◆ What is being asked
Reproduce precisely the lines between the start of the data below and the line with "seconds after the", both included.
====
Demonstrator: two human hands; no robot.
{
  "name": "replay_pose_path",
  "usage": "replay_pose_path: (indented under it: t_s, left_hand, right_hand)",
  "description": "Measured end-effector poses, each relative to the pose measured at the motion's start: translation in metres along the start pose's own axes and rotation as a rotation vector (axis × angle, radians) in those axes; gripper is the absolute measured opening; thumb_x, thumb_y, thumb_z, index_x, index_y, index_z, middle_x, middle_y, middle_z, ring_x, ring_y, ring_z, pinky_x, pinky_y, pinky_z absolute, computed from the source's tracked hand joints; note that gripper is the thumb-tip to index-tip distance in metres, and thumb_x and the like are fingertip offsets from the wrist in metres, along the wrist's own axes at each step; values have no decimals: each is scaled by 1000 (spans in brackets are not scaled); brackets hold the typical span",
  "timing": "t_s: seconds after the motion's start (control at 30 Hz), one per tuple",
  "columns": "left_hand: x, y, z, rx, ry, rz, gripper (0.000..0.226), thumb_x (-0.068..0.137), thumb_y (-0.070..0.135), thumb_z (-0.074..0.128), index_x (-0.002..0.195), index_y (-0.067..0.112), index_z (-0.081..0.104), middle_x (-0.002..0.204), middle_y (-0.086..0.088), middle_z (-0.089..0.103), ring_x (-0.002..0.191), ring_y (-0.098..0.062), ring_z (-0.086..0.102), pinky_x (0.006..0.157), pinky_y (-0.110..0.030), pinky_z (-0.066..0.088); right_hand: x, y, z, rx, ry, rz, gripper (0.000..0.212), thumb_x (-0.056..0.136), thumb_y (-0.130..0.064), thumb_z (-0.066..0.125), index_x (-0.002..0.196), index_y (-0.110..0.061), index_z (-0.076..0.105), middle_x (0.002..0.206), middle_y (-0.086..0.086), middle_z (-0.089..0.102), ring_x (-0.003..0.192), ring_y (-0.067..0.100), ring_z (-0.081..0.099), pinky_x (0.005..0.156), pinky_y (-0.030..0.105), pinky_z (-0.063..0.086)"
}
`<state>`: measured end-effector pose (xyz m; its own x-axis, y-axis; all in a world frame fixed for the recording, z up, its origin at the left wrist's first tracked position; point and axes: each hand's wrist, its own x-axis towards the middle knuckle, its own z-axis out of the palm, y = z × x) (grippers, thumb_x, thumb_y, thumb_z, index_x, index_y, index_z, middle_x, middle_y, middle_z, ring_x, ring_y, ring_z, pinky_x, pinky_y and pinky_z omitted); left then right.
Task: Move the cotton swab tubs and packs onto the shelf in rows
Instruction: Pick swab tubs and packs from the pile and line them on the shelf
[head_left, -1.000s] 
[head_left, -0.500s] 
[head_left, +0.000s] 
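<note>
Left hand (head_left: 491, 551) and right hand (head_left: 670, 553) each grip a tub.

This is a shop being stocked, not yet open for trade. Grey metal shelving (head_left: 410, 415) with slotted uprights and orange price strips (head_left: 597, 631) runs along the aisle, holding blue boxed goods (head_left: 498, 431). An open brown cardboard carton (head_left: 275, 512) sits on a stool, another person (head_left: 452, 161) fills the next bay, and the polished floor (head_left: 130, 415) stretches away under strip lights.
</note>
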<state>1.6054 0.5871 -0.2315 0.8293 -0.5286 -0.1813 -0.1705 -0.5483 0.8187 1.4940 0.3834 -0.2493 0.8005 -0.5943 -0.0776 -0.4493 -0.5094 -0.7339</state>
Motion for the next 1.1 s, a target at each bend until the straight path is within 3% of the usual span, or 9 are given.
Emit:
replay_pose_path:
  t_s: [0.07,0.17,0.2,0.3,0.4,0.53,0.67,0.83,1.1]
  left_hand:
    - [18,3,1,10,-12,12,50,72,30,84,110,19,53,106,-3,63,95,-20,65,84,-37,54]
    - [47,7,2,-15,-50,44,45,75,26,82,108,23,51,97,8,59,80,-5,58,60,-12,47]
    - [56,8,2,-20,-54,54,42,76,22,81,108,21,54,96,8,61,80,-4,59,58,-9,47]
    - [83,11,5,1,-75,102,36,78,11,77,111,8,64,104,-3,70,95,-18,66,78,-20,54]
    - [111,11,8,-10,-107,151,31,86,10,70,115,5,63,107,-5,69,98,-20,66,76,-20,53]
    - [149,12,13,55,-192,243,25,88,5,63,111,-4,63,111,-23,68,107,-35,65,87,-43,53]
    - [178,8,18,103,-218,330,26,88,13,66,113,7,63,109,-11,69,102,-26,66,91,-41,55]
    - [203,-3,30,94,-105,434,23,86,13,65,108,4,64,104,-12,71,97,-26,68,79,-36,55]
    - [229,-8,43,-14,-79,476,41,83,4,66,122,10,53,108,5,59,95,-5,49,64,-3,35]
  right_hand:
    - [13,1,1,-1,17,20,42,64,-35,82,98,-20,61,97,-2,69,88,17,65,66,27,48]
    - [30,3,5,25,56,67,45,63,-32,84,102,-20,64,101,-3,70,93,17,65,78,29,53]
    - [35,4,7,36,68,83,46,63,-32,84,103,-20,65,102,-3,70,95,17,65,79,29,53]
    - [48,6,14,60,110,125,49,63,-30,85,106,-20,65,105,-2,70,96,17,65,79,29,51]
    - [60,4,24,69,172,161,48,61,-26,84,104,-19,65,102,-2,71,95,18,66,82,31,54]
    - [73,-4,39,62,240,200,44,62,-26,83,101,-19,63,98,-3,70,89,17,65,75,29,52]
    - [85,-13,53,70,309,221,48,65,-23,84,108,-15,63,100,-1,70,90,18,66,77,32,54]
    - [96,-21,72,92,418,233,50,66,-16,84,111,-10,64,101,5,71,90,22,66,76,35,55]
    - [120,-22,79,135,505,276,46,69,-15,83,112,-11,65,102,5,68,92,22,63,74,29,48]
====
◆ Answer for this exercise
Demonstrator: two human hands; no robot.
{
  "name": "replay_pose_path",
  "usage": "replay_pose_path: (indented under it: t_s, left_hand, right_hand)",
  "description": "Measured end-effector poses, each relative to the pose measured at the motion's start: translation in metres along the start pose's own axes and rotation as a rotation vector (axis × angle, radians) in those axes; gripper is the absolute measured opening; thumb_x, thumb_y, thumb_z, index_x, index_y, index_z, middle_x, middle_y, middle_z, ring_x, ring_y, ring_z, pinky_x, pinky_y, pinky_z absolute, computed from the source's tracked hand joints; note that gripper is the thumb-tip to index-tip distance in metres, and thumb_x and the like are fingertip offsets from the wrist in metres, along the wrist's own axes at each step; values have no decimals: each is scaled by 1000 (spans in brackets are not scaled); brackets hold the typical span",
  "timing": "t_s: seconds after the motion's start (control at 30 Hz), one per tuple",

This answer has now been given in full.